INPUT RECORDS Block Start

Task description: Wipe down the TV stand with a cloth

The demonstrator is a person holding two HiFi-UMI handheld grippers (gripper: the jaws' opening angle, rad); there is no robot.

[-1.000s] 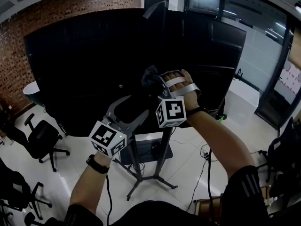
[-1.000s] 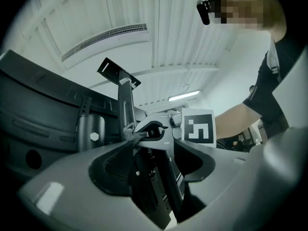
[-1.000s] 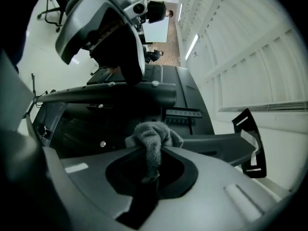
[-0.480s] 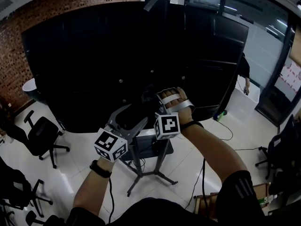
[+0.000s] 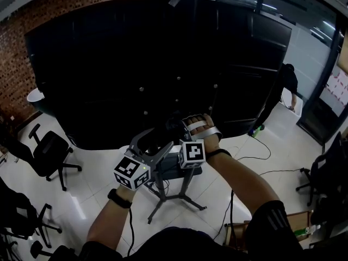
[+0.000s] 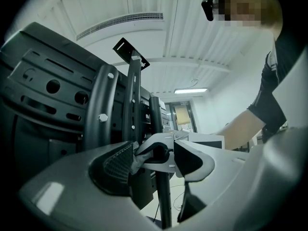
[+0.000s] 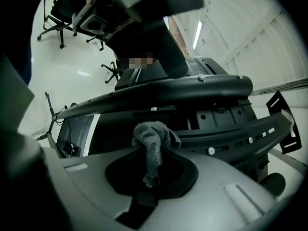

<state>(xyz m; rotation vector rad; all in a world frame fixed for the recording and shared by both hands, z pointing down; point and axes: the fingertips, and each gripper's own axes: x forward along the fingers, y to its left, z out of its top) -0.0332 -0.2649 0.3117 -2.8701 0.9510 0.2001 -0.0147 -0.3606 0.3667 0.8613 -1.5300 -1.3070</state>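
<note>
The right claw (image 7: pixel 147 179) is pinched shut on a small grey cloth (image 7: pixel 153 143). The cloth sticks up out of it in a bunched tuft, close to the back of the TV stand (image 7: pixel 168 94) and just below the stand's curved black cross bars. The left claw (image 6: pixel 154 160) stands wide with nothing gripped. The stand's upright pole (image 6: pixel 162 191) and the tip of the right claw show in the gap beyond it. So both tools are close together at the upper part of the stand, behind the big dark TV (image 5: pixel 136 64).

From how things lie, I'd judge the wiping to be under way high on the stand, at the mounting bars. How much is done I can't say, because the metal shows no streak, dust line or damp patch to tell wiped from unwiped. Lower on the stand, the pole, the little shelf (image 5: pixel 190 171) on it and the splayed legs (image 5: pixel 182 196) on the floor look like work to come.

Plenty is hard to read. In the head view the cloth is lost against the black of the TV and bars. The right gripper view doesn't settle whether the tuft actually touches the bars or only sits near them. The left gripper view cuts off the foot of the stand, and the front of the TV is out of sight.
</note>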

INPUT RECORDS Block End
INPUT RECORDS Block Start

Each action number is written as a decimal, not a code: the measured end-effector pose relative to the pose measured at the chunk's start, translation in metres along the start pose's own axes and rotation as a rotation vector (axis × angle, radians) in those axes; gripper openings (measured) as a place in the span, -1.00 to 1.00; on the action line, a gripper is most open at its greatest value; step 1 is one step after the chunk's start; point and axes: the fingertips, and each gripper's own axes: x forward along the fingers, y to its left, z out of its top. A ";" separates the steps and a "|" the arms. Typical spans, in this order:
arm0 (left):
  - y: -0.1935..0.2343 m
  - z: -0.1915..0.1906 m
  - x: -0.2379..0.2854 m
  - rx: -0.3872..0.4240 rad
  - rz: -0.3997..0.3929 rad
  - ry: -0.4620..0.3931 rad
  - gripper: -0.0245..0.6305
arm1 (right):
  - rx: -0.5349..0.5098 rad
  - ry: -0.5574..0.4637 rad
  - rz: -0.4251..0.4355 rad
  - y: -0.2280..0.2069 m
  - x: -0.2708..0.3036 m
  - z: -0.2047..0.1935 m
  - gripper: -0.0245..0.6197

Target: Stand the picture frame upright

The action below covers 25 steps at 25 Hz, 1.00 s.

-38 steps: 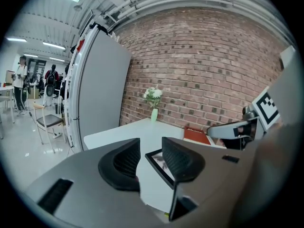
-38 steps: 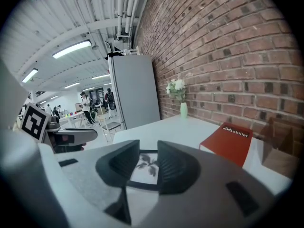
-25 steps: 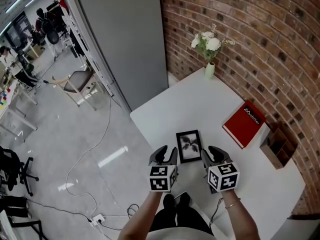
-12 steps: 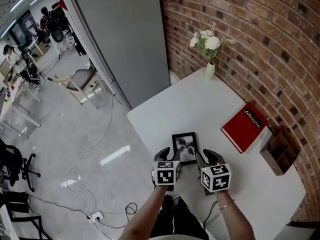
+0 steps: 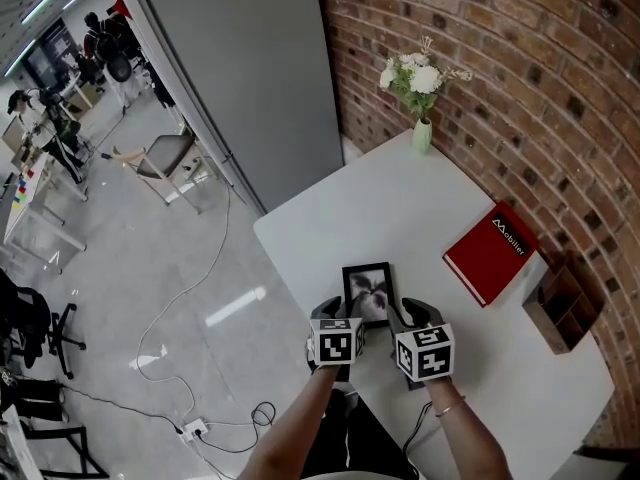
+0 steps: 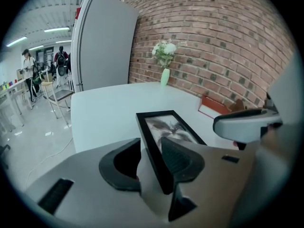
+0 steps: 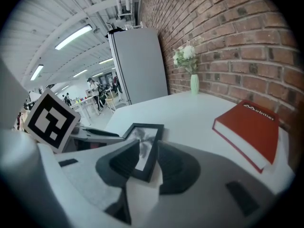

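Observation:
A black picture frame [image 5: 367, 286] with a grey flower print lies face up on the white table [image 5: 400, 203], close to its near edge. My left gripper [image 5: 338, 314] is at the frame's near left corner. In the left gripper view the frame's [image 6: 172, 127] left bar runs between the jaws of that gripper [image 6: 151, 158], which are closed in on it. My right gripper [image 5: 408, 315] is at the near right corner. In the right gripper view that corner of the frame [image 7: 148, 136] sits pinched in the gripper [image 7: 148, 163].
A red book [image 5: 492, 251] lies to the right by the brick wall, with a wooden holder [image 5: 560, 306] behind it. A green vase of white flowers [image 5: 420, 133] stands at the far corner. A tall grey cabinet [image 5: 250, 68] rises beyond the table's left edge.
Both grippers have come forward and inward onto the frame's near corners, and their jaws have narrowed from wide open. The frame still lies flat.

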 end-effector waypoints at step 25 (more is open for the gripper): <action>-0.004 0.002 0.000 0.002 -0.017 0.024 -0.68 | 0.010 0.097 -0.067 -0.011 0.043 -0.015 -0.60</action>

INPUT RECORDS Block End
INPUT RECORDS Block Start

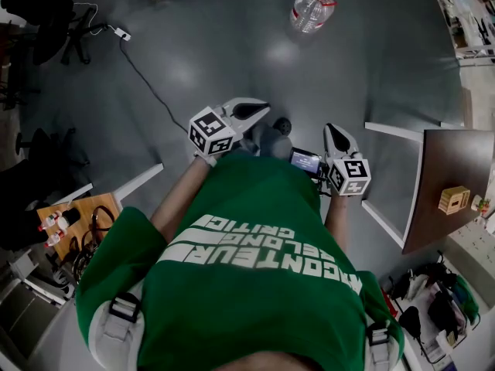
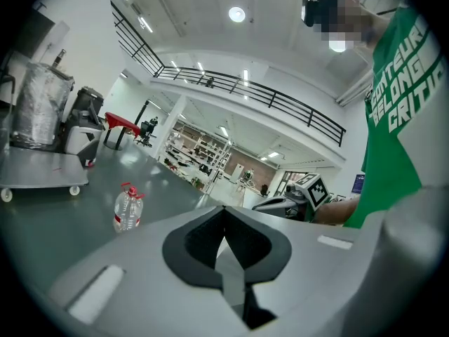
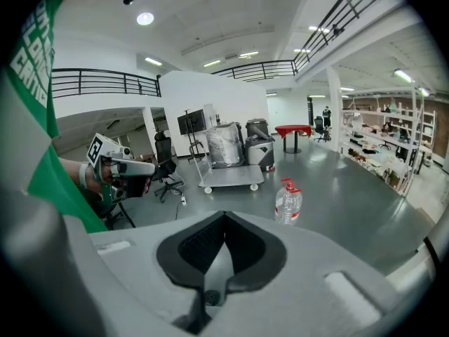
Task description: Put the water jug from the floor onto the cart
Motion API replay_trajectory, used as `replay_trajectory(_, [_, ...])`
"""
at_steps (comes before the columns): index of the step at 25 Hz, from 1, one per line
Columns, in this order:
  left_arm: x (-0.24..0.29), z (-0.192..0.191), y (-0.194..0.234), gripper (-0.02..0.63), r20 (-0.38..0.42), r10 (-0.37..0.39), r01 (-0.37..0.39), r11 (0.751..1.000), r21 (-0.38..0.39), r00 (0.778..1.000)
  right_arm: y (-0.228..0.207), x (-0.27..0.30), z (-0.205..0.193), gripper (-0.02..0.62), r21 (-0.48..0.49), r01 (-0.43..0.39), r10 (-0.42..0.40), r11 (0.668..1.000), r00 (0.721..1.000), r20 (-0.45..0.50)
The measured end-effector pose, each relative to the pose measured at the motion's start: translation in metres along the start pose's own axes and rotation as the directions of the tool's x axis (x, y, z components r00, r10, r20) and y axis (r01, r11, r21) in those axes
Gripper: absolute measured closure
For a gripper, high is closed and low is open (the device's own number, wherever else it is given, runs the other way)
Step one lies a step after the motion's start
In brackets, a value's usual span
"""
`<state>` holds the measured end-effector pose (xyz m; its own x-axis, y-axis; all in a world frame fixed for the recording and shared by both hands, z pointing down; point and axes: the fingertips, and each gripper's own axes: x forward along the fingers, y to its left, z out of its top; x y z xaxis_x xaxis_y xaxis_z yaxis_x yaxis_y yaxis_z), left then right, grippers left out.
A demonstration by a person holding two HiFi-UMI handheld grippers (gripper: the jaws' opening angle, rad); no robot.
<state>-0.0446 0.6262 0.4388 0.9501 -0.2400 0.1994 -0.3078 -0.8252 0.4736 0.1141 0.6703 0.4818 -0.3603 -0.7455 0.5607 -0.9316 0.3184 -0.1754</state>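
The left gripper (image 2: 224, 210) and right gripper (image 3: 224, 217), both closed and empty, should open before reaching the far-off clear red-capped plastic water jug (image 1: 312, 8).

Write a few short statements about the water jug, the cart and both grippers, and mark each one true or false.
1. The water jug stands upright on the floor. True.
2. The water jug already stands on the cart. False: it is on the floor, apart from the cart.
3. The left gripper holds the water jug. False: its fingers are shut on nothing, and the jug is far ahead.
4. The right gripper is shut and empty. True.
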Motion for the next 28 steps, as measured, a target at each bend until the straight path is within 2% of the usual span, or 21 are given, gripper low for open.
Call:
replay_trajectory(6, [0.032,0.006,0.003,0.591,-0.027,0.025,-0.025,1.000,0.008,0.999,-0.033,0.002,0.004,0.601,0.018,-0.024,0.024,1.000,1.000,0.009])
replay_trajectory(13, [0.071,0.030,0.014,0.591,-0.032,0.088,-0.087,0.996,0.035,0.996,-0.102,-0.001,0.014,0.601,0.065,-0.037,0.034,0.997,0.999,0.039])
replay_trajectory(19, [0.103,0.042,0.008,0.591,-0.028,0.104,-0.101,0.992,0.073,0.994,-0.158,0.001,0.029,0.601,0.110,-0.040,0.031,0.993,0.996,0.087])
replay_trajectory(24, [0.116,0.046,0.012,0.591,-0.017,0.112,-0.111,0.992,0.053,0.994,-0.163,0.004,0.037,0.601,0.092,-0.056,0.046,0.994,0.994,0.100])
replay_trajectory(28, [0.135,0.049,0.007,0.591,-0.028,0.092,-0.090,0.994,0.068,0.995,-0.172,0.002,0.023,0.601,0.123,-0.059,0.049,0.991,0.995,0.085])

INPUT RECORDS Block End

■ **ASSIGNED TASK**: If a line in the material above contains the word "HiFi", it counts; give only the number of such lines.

■ **RESULT FOR THIS EXERCISE**: 2